### Exercise
Only one stretch of the data should be retyped: the lines from the line containing "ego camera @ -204" through the line containing "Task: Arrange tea". Keep pictures out of it.

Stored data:
══════════════════════════════

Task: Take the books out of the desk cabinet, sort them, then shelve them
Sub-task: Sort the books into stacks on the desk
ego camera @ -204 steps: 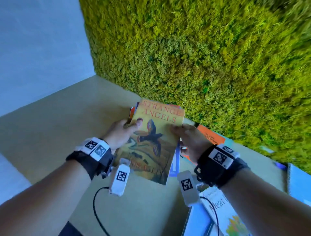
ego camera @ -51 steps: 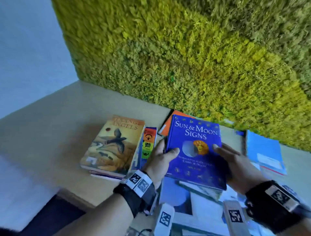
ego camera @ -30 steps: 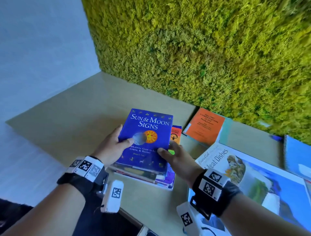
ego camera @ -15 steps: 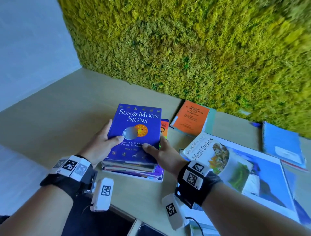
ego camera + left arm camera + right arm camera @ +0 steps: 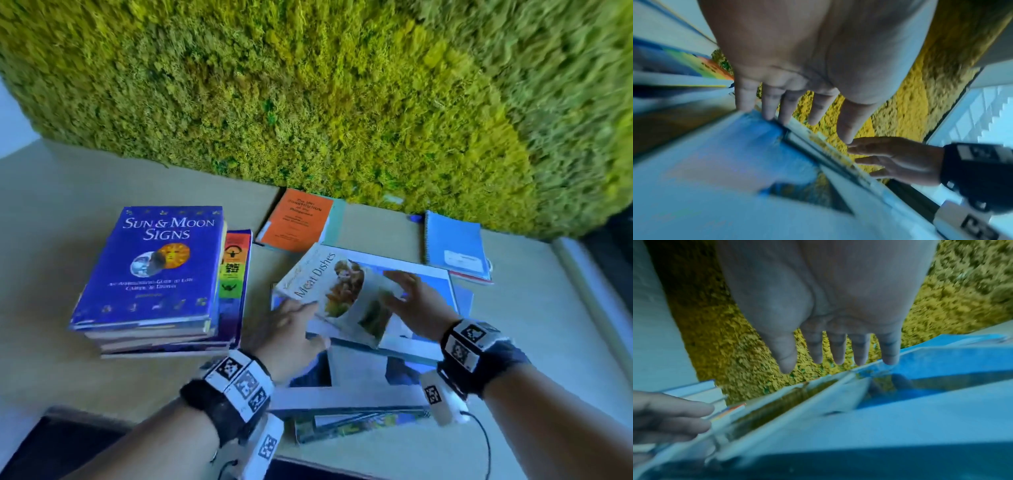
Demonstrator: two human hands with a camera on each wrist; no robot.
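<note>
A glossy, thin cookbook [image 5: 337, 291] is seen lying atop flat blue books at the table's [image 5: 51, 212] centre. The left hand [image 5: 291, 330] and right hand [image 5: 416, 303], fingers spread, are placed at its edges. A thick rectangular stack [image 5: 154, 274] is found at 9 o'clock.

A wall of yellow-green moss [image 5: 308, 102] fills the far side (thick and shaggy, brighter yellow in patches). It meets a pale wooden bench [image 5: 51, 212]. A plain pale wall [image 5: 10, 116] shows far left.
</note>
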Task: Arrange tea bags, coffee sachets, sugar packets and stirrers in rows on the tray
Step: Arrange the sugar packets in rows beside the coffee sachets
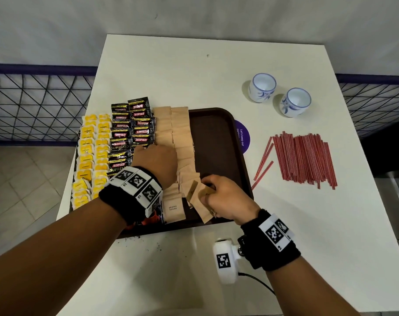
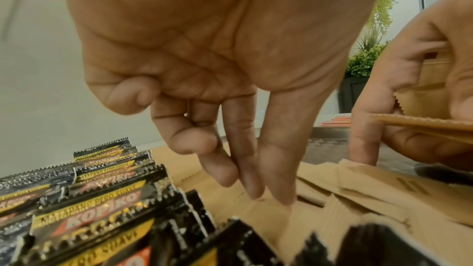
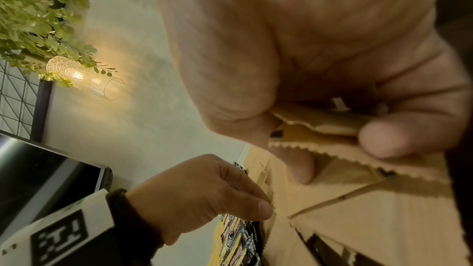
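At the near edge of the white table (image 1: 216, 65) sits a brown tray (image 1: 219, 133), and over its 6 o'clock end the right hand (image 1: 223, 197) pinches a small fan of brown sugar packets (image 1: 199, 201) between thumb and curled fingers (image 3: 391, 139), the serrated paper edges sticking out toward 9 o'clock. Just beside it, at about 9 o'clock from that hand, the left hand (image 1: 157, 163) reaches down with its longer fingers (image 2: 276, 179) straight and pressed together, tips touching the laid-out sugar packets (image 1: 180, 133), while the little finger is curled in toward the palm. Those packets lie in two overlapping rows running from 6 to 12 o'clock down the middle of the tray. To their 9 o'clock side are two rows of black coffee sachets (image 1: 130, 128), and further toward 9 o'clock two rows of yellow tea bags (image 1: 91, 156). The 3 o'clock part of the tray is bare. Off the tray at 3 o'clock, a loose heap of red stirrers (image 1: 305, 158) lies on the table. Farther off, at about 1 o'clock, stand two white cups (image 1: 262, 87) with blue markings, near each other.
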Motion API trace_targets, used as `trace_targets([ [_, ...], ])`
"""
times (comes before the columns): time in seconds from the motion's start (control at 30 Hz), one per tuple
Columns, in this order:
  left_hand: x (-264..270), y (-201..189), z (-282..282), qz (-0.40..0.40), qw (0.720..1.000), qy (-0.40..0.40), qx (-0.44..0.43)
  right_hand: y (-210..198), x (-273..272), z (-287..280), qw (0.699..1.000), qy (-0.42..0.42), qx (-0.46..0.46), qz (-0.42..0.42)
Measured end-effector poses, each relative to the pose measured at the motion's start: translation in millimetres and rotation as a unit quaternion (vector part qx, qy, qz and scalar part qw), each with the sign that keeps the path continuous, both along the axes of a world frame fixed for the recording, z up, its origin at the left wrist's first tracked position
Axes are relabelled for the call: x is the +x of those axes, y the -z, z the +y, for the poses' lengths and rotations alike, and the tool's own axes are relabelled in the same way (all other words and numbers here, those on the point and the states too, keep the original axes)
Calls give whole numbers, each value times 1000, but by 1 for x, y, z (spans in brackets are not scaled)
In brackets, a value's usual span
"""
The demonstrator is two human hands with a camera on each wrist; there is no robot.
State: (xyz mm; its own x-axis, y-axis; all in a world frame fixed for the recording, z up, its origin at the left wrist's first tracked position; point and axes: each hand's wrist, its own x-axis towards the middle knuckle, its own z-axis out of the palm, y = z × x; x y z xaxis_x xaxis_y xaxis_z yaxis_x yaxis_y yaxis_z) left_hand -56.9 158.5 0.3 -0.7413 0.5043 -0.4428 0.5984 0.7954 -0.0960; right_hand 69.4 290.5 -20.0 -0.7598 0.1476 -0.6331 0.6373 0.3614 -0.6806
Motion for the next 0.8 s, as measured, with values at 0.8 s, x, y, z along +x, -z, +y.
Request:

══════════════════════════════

### Response
ego camera @ -204 steps: 
ego camera @ -51 steps: 
ego camera @ -30 steps: 
ego camera @ -15 steps: 
ego camera + left arm camera + right arm camera @ +0 steps: 
Demonstrator: two human hands with a camera on each wrist; no robot.
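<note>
A glossy, thin cookbook [image 5: 337, 291] is seen lying atop flat blue books at the table's [image 5: 51, 212] centre. The left hand [image 5: 291, 330] and right hand [image 5: 416, 303], fingers spread, are placed at its edges. A thick rectangular stack [image 5: 154, 274] is found at 9 o'clock.

A wall of yellow-green moss [image 5: 308, 102] fills the far side (thick and shaggy, brighter yellow in patches). It meets a pale wooden bench [image 5: 51, 212]. A plain pale wall [image 5: 10, 116] shows far left.
</note>
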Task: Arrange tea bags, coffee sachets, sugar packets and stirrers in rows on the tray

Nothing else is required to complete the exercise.